■ **Assignment**
Transcribe exactly the lines that begin the material and continue through the line containing "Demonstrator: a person". Leave out whatever follows.

■ **Data section**
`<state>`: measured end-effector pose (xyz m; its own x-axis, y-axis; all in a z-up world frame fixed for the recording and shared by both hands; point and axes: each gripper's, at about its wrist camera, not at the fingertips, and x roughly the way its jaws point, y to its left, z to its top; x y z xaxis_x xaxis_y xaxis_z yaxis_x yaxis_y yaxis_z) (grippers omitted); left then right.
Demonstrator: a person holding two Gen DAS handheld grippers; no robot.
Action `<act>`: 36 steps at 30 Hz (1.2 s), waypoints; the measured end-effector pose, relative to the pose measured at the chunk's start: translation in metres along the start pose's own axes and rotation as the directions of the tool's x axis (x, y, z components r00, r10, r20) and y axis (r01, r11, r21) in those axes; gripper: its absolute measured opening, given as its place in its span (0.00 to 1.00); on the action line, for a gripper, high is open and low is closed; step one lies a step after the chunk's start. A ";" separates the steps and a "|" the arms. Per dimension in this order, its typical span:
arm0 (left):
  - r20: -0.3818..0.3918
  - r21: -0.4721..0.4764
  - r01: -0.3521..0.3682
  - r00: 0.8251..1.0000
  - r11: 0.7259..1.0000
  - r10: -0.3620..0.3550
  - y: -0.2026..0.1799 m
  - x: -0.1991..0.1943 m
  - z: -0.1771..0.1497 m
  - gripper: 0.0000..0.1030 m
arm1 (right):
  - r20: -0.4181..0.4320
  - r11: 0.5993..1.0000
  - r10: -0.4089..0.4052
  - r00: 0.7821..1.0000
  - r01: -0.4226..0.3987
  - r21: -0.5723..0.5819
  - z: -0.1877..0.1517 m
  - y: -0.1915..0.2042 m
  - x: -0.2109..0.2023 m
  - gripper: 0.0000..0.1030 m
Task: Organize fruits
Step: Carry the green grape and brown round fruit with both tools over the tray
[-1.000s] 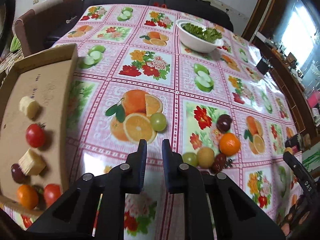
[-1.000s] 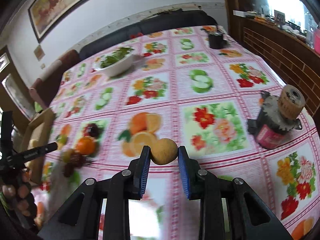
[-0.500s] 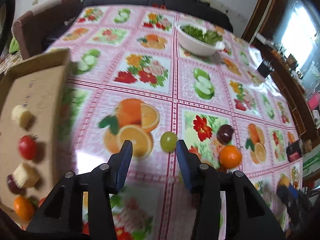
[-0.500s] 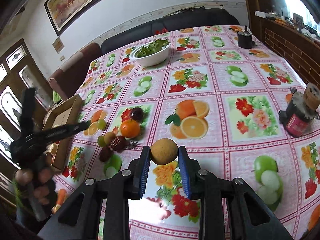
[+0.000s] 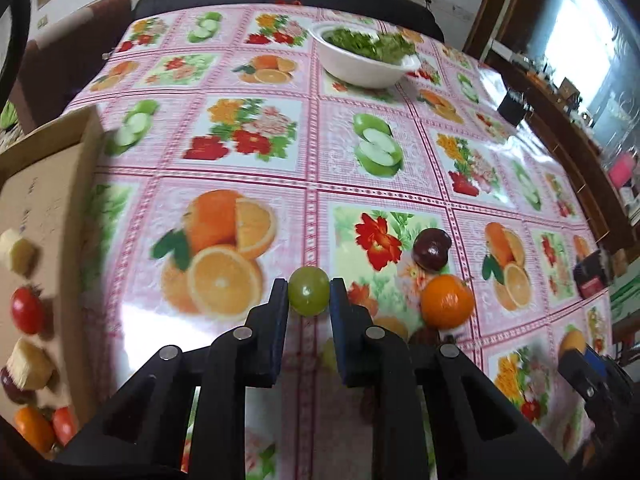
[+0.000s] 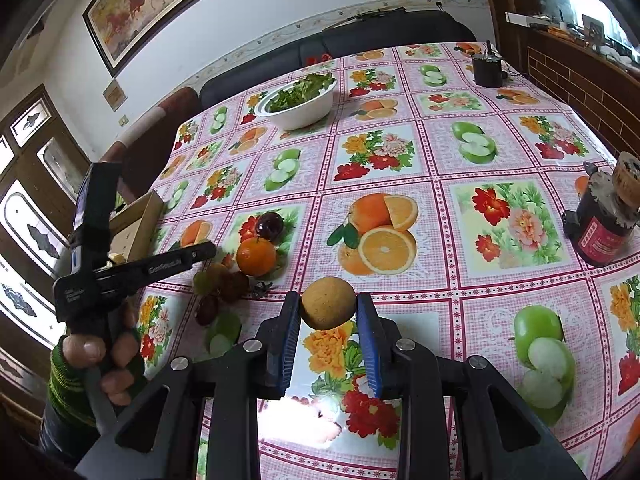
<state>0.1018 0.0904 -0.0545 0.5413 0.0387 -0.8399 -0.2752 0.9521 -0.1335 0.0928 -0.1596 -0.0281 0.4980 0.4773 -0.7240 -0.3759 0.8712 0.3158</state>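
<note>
My left gripper (image 5: pixel 309 294) is shut on a green grape (image 5: pixel 309 290) just above the fruit-print tablecloth. To its right lie an orange (image 5: pixel 446 301) and a dark plum (image 5: pixel 431 249). A cardboard tray (image 5: pixel 44 208) at the left holds tomatoes, pale cubes and other small fruits. My right gripper (image 6: pixel 328 310) is shut on a brown round fruit (image 6: pixel 328 308) held above the table. In the right wrist view the orange (image 6: pixel 256 256), plum (image 6: pixel 269 224), several small fruits (image 6: pixel 220 284) and the left gripper (image 6: pixel 140 268) lie at the left.
A white bowl of greens (image 5: pixel 362 58) stands at the far side; it also shows in the right wrist view (image 6: pixel 298 100). A dark jar (image 6: pixel 604 220) stands at the right edge, a black cup (image 6: pixel 487 70) far back. A sofa runs behind the table.
My left gripper moved forward and closed on the green grape. My right gripper kept hold of the brown fruit and shifted little.
</note>
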 end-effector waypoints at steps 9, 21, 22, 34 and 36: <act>0.081 -0.091 -0.011 0.997 0.996 0.018 0.043 -0.063 -0.017 0.17 | 0.007 0.998 0.049 0.999 -0.049 -0.033 0.003 0.026 -0.002 0.28; 0.119 -0.141 -0.122 0.983 0.982 0.139 0.075 -0.097 -0.038 0.17 | -0.020 0.980 0.154 0.988 -0.155 -0.128 0.005 0.089 0.006 0.28; 0.122 -0.147 -0.128 0.982 0.981 0.146 0.077 -0.099 -0.039 0.17 | -0.022 0.977 0.161 0.987 -0.163 -0.139 0.005 0.095 0.007 0.28; 0.142 -0.212 -0.177 0.967 0.961 0.210 0.115 -0.119 -0.049 0.17 | -0.071 0.946 0.228 0.971 -0.239 -0.220 0.001 0.151 0.023 0.28; 0.142 -0.222 -0.181 0.966 0.958 0.216 0.120 -0.121 -0.051 0.17 | -0.081 0.940 0.238 0.968 -0.250 -0.234 -0.001 0.161 0.026 0.27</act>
<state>-0.0371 0.1850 0.0044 0.5765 0.2860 -0.7654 -0.5384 0.8376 -0.0926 0.0446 -0.0074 0.0033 0.3292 0.6597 -0.6756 -0.6605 0.6722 0.3346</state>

■ **Your solution**
`<state>`: measured end-effector pose (xyz m; its own x-axis, y-axis; all in a z-up world frame fixed for the recording and shared by both hands; point and axes: each gripper's, at about its wrist camera, not at the fingertips, and x roughly the way its jaws point, y to its left, z to its top; x y z xaxis_x xaxis_y xaxis_z yaxis_x yaxis_y yaxis_z) (grippers omitted); left then right.
Demonstrator: a person holding two Gen DAS handheld grippers; no robot.

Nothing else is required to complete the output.